I had somthing yesterday called a Papa Relleno (Refilled Potato). No pic cuz I ate the whole thing before my brain could think of anythin else. It was a papa shaped mass of mashed potatos and had a center of salsa-y, chicken-y whatever. Bomb!
I want to mention the ceviché keeps comin´. I was only trusting of "high class" sources of the stuff but appearantly it is hard to fuck up. it is a very simple recipe, being raw and all, and christ is good! and good for you!
Cultrally speaking, when I arrived on the coast two things happened: Suddenly all the toilets have seats on them! Also, everything is a tiny bit more expensive. An interesting correlation.
Another thing I wanna mention is that everywhere I go, I would say about 40% of all the people I walk past (If you think about it that is really a lot of people) say somwthing to me. One of a few things: "PELO LINDA!" or , "MARIO BARACKAS!" or "HKEaiLLO!" , "HOLA!" or plain old "GRINGO!!!!" Someone said "BINGO as I passed by and I was relieved (after a clear interpretation). It is strange for me to be so mentioned all the time. I am used to it in situations where I am soing something out of the ordinary (kind of a lot). But not when I am just walking around. It is what it is.
Finally, I just want to mention that I was in a restuarant an hour ago and there was a commercial for dog food on the everpresent restaurant T.V. The Dog´s name in the advert was Gringo. No joke, I checked it and laughed with owner of the restuarant.
I am in Pisco for the moment. Pisco is OK. My time here has been mainly on the internet so I can`t really judge. I do wanna show you this tree though as a parting gift.
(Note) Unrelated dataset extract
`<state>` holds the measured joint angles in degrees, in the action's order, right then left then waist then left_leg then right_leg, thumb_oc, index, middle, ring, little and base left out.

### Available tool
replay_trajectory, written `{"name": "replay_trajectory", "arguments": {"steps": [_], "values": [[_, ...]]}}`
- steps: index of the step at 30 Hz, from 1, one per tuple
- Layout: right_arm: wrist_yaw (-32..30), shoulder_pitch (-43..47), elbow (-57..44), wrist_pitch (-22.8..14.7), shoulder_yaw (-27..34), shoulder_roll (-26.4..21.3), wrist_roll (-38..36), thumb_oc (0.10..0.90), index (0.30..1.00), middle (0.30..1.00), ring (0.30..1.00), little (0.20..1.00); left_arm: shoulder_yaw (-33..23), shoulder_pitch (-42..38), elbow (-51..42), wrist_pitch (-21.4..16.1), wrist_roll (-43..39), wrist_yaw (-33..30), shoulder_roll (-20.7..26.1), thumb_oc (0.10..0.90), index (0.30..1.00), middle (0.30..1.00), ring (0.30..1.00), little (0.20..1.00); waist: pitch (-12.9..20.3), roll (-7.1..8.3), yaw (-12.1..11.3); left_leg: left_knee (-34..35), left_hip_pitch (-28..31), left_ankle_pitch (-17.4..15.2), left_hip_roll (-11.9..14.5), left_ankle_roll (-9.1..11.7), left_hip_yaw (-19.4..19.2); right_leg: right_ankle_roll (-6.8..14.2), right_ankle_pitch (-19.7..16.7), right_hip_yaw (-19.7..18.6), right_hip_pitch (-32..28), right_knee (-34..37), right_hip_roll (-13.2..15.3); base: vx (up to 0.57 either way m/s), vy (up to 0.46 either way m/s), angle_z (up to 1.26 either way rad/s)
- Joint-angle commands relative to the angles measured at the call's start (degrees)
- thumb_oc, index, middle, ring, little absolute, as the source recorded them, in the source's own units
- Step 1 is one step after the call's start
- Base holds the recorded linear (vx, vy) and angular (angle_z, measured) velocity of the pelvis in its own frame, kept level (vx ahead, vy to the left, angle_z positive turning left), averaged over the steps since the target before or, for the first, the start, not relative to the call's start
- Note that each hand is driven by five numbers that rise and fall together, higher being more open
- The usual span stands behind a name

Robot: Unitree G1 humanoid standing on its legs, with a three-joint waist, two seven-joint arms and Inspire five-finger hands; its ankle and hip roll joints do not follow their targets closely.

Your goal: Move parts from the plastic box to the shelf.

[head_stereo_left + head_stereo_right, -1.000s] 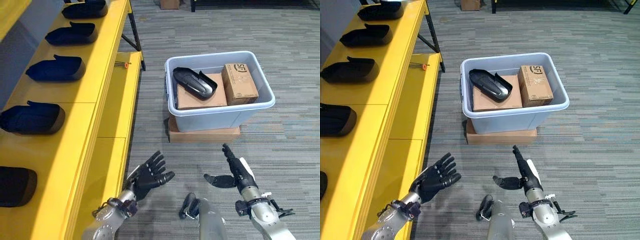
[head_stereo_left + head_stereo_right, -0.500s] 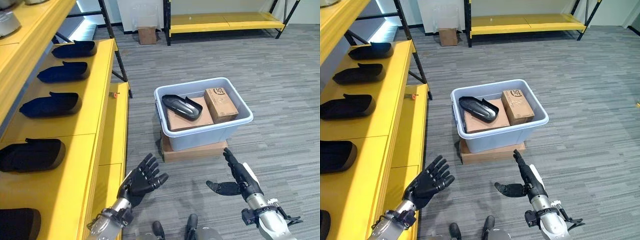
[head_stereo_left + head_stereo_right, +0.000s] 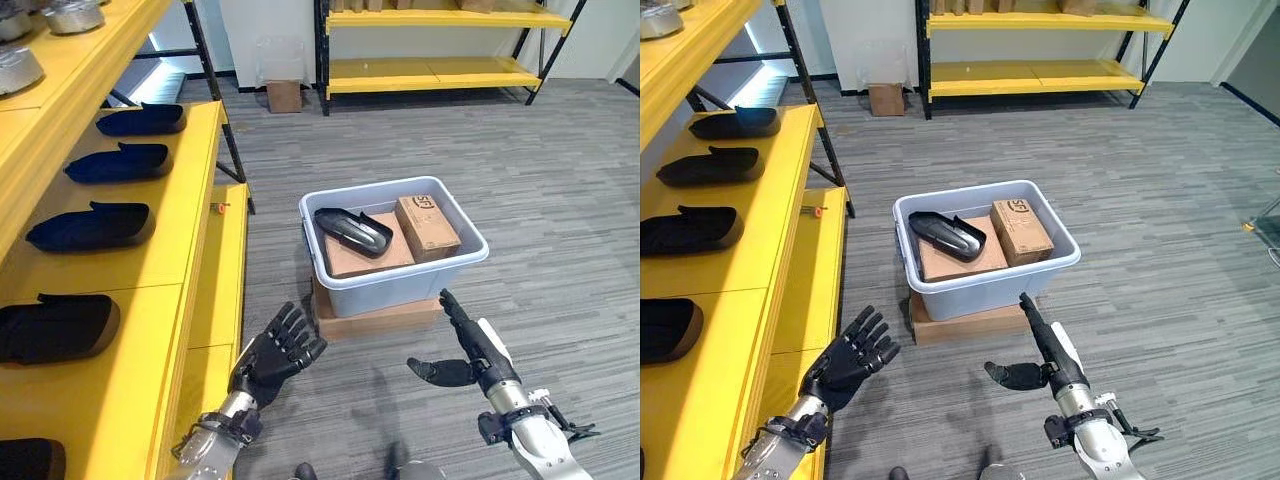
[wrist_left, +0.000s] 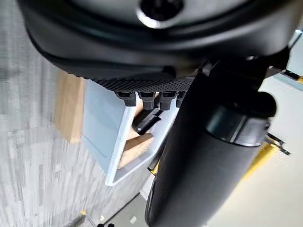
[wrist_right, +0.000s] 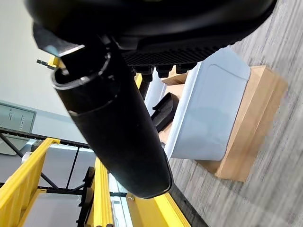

Trees all over the world are at verying degrees of dancing. Some are calm and move like Tai Chi. Some are pestigous and move only in there honor. Some are shy and just sway like wall flowers. Most of the Madronas I know in NW dance like lightning from the ground up. This tree moves with the fury of too many pisco sours and a wicked desire to fight back the trash and concrete that slowly creep up its skin. Maybe one day it will riegn victorious over the petty humans worshiping it at its feet. Maybe one day it will know the peace of death. One day we all will, and this is part of the overwhelming beauty of it all. The beauty that in this form, we can only temporarily taste, lest we are destroyed by the light.